Meet a Fellow: Danielle Stubbe
Danielle Stubbe is the 2020-2021 Mona C. Frederick Graduate Student Fellow from the Department of History studying the modern intellectual and cultural history of the United States. She will be giving a public lecture on Thursday, April 1 at 2 PM entitled “Cultural Credibility: U.S. Anthropology from the Field to the Archives, 1930-1980.”
What is your research about and why does it matter?
My dissertation research puts disparate strains in the History of Anthropology—its discursive history, its intersections with domestic and international statecraft, its ties to indigenous politics in the 1960s and 70s, and its influence in local, state, and national museums—into conversation. I reckon with the anthropological concepts of culture as they manifested differently in each of these sites in the postwar United States.
Sometimes as many as fifty years on, indigenous people kept writing to the anthropologists with invitations to community gatherings, inquiries about historical information, and requests for object loans, among other things.

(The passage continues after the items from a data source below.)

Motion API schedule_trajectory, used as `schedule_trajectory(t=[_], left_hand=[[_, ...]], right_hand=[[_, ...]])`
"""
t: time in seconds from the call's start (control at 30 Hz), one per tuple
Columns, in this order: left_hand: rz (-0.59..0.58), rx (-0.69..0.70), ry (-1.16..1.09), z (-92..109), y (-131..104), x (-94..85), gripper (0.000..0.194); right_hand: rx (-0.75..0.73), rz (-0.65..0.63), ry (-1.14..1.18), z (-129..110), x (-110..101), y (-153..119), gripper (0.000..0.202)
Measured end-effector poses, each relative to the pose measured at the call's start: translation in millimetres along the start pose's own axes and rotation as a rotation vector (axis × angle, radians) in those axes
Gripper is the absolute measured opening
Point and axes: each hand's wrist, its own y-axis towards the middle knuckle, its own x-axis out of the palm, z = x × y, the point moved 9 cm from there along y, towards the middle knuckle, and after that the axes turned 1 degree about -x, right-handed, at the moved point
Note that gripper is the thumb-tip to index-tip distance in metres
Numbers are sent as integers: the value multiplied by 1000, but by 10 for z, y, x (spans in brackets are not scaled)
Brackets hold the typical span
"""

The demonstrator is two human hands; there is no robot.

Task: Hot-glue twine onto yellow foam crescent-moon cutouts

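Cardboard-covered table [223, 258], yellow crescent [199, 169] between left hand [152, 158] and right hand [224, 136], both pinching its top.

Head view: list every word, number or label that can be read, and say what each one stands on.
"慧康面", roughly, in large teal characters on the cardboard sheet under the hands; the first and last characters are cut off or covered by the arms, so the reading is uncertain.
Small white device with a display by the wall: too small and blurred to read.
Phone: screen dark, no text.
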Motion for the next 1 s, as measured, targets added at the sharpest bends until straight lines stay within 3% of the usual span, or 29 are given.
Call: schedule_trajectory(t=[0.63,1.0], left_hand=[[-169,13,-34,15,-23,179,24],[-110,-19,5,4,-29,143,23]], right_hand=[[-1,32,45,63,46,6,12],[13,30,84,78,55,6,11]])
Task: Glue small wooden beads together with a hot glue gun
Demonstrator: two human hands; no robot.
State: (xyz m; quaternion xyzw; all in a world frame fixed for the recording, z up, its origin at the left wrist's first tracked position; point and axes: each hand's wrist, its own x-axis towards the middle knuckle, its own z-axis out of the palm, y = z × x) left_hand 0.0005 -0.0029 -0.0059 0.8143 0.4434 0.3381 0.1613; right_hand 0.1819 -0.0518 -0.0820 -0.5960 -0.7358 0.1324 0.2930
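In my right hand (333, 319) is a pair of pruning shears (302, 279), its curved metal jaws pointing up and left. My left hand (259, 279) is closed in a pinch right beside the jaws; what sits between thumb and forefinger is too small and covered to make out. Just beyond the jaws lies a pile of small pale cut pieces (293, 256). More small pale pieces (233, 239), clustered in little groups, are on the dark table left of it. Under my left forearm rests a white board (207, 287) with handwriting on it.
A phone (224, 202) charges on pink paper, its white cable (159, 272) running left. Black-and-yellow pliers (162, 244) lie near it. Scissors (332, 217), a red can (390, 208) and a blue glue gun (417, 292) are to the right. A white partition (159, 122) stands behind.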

Anthropologists in the 1960s in particular found that they had to confront an undergirding tension in their discipline: that much of their institutional legitimacy in the study of culture had been derived from their empowerment through state warfare, which implicated them in a litany of Cold War colonial projects abroad and had increasingly caused their research subjects in American Indian communities in particular to reject their scholarly authority.
This disciplinary history all unfolds contemporary to parallel and intersecting debates among museum officials and indigenous activists, who oftentimes overlap with academic anthropologists, about the ownership of cultural objects and information that had historically been housed in museums.
Describe a discovery or a moment in your research that excited you.
During the summer before I wrote and defended my prospectus, I spent about a month in the reading room at the National Anthropological Archives of the Smithsonian Institution with the intention of following a small group of female anthropologists who had studied under Franz Boas in the 1920s and 30s. My interest at the time had been in how different anthropologists approached their cultural research in the field while discursive ideas about culture itself changed in theory.
As I sifted through their correspondence, however, I was stunned by how many remained in contact with former research subjects in the decades after the studies had concluded. Sometimes as many as fifty years on, indigenous people kept writing to the anthropologists with invitations to community gatherings, inquiries about historical information, and requests for object loans, among other things. This led me to a new question about the history of anthropological culture: How had ideas about the ownership of cultural material changed for scientists and subjects during the twentieth century?
What was your first job, and what lessons did you learn from it?
My first job was as a co-instructor of analog photography to grade school students. The program was part of a camp hosted by the city in which I grew up that offered accessible curricula and facilities for disabled students in the district. Although photography is ostensibly an art form, the job also tasked us to teach the students a series of technical steps to operate a camera and develop their own prints manually. As a university instructor, I wonder if we might also teach history in this way: with undergirding knowledge and skills (dates, maps, how to read primary sources) used in service of a broader humanistic or artistic project. I am still seeking the right balance between the two.
Danielle Stubbe is a sixth-year doctoral candidate in the Department of History studying the modern intellectual and cultural history of the United States. Her dissertation project interweaves the midcentury histories of the advent of competing social scientific concepts of culture for American anthropologists, the institutions that supported their work, and their living research subjects from indigenous communities in the U.S. Against a backdrop of cultural politics in the 1960s and 70s, she follows cultural information and materials as they moved between American Indian communities and those whose professional status depended on them. Danielle grew up and completed her undergraduate studies in the suburbs of Boston.